- SUPPLIED DATA
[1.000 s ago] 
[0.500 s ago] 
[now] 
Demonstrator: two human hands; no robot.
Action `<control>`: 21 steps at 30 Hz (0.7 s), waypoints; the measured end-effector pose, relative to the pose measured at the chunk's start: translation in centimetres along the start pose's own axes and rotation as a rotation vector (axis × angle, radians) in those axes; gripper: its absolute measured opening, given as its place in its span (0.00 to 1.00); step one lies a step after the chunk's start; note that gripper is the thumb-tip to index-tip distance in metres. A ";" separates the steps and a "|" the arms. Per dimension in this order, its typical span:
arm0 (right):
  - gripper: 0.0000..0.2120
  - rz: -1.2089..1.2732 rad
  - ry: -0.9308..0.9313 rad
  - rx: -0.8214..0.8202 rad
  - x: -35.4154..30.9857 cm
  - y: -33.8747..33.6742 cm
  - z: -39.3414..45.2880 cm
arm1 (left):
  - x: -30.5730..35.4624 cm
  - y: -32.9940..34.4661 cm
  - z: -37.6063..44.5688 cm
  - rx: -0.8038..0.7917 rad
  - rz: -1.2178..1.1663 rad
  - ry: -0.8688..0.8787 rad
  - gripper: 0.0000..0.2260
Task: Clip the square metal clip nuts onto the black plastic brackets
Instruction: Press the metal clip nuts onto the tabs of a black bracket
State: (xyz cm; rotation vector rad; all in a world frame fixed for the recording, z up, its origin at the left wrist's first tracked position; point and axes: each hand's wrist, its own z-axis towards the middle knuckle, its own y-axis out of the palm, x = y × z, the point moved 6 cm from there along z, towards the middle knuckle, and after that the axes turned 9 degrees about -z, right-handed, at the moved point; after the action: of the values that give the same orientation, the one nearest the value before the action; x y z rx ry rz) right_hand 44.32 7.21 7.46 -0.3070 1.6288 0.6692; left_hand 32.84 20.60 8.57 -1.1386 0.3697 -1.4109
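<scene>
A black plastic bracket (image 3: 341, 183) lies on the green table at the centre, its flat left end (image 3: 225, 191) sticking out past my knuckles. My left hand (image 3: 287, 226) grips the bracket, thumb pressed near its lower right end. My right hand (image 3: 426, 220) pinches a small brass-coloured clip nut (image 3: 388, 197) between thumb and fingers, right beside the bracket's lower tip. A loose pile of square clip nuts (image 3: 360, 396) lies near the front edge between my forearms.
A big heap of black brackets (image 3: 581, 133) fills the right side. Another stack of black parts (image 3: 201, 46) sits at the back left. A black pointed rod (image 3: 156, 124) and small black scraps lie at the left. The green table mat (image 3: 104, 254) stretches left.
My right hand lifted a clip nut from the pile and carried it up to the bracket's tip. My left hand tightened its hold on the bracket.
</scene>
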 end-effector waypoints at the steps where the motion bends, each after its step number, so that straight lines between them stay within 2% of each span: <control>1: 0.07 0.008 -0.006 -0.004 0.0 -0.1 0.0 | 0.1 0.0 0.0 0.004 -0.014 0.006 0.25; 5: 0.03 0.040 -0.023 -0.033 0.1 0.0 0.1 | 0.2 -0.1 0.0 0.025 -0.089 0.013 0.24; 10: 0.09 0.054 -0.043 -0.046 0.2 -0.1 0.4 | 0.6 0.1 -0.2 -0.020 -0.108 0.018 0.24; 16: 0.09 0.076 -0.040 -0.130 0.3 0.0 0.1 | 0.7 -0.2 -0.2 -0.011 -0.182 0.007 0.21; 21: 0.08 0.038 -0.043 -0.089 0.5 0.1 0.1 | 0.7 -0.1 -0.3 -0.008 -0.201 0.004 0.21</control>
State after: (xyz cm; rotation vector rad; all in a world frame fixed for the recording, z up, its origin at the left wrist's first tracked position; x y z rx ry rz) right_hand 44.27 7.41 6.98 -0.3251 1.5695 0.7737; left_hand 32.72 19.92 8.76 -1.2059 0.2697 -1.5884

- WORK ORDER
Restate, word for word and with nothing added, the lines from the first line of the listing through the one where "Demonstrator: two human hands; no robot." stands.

- YOUR RESPONSE
[1.000 s ago] 
[0.500 s ago] 
[now] 
Demonstrator: two human hands; no robot.

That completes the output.